# WORK REQUEST
Look in the data below for the line that has "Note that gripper", then print exactly every line from there through the line that has "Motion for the", leaving pictures out.

# DATA PROVIDED
-- Opening Marker --
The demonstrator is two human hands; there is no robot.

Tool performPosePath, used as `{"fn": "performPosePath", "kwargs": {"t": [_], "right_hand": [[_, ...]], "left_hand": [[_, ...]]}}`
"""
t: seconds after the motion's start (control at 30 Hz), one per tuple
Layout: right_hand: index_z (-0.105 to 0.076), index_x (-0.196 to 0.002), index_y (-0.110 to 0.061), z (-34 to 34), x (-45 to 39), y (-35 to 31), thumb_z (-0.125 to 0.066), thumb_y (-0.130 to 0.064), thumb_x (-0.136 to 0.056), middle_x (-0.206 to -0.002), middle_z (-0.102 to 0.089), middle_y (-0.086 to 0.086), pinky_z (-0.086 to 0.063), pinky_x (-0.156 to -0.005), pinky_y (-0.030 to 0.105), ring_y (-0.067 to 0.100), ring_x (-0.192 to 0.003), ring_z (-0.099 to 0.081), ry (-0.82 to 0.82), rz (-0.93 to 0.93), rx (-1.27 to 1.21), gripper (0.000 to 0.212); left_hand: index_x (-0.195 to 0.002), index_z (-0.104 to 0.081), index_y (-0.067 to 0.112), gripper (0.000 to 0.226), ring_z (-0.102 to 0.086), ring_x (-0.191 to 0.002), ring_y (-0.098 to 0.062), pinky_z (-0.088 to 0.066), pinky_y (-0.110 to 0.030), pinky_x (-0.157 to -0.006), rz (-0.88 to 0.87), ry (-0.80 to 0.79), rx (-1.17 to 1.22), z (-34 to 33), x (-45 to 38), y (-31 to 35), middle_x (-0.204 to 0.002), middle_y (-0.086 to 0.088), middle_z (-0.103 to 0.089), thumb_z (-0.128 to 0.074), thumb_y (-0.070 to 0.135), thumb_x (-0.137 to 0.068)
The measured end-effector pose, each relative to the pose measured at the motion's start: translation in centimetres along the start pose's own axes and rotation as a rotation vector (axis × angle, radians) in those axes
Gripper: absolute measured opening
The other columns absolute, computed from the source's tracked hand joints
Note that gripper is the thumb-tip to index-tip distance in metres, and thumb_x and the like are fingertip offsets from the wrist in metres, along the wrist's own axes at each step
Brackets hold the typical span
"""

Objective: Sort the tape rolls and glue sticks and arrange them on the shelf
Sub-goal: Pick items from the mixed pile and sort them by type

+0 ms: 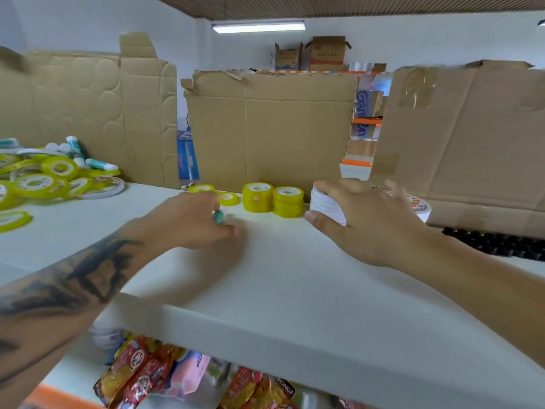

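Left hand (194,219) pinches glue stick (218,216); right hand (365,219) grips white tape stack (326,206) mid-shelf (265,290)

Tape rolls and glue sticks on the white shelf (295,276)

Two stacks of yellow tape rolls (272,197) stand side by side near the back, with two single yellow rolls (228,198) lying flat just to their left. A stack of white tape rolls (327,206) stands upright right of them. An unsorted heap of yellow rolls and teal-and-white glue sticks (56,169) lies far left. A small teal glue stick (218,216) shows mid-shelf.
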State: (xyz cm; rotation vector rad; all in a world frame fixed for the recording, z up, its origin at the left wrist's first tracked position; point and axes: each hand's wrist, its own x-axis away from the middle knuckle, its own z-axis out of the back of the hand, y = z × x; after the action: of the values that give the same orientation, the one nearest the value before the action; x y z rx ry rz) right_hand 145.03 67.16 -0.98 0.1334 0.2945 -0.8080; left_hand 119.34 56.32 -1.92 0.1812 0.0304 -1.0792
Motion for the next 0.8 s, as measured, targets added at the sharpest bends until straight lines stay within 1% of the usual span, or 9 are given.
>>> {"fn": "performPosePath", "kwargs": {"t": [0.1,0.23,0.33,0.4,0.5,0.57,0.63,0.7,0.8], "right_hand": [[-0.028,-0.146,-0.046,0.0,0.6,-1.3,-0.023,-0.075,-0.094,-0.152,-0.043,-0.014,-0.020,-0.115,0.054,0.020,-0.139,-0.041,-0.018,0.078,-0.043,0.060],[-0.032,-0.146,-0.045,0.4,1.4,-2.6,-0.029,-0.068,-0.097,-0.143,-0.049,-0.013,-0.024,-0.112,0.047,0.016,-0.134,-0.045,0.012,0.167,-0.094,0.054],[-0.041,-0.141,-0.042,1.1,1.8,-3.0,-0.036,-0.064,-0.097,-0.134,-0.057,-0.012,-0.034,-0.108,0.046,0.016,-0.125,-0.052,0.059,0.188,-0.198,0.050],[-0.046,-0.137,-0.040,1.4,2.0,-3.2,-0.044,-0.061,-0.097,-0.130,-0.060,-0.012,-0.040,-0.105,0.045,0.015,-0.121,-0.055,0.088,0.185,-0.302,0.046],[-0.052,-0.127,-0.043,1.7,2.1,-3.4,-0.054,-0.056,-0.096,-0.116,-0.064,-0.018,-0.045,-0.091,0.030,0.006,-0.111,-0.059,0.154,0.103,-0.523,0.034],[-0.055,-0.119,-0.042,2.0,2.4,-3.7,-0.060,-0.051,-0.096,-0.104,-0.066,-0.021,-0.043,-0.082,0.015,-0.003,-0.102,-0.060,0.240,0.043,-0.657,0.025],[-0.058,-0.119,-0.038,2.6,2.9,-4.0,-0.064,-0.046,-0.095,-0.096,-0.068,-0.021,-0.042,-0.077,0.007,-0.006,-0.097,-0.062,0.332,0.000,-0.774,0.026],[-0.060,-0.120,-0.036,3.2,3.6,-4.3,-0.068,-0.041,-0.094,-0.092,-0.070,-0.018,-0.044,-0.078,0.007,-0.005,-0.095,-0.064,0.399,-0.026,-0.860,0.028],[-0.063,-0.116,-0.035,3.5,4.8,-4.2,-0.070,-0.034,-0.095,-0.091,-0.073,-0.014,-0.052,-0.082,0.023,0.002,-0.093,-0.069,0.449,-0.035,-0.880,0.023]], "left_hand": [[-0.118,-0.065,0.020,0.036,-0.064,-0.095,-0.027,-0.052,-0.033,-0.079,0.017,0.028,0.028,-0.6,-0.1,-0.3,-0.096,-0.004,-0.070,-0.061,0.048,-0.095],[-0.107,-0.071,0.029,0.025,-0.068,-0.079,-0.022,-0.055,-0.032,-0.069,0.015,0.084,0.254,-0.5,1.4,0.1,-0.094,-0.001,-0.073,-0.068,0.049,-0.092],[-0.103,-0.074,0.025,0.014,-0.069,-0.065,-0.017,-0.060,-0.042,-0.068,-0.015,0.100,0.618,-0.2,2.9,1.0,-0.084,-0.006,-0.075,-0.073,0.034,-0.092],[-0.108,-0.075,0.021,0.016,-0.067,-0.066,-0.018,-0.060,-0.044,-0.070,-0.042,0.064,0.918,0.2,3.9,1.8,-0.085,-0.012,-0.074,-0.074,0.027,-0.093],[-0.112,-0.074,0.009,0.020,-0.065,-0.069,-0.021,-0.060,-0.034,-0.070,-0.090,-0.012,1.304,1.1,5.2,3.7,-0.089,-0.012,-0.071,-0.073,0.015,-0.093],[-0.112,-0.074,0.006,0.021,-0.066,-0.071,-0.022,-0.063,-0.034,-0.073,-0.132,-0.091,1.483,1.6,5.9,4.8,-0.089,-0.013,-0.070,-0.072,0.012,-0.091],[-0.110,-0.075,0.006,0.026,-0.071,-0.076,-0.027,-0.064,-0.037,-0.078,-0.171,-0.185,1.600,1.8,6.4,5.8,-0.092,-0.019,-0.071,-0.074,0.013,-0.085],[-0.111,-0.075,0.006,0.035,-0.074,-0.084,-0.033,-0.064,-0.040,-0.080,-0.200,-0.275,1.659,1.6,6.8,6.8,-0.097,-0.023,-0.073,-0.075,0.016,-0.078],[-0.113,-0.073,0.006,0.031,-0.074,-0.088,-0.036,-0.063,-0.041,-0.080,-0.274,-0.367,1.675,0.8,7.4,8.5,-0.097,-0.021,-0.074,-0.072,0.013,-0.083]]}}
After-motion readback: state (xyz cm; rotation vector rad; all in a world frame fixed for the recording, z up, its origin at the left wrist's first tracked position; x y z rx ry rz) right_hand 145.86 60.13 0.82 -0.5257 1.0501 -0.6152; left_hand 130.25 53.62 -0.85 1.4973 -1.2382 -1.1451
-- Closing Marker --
# ANSWER TO THIS TASK
Note that gripper is the thumb-tip to index-tip distance in metres, and thumb_x and the like are fingertip offsets from the wrist in metres, along the wrist's own axes at each step
Brackets hold the typical span
"""

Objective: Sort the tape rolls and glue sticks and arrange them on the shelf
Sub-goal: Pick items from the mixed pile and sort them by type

+0 ms: 

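Left hand (194,219) pinches glue stick (218,216); right hand (365,219) grips white tape stack (326,206) mid-shelf (265,290)

Tape rolls and glue sticks on the white shelf (295,276)

Two stacks of yellow tape rolls (272,197) stand side by side near the back, with two single yellow rolls (228,198) lying flat just to their left. A stack of white tape rolls (327,206) stands upright right of them. An unsorted heap of yellow rolls and teal-and-white glue sticks (56,169) lies far left. A small teal glue stick (218,216) shows mid-shelf.
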State: (xyz cm; rotation vector rad; all in a world frame fixed for the recording, z up, its origin at the left wrist's first tracked position; point and axes: each hand's wrist, its own x-axis away from the middle knuckle, its own z-axis out of the back of the hand, y = z × x; after the action: of the values that give the same orientation, the one nearest the value before the action; x y z rx ry rz) right_hand 145.03 67.16 -0.98 0.1334 0.2945 -0.8080; left_hand 119.34 56.32 -1.92 0.1812 0.0304 -1.0792
Motion for the next 0.8 s, as measured, targets added at the sharpest bends until straight lines stay within 1% of the usual span, or 9 are given.

The answer was written out completely.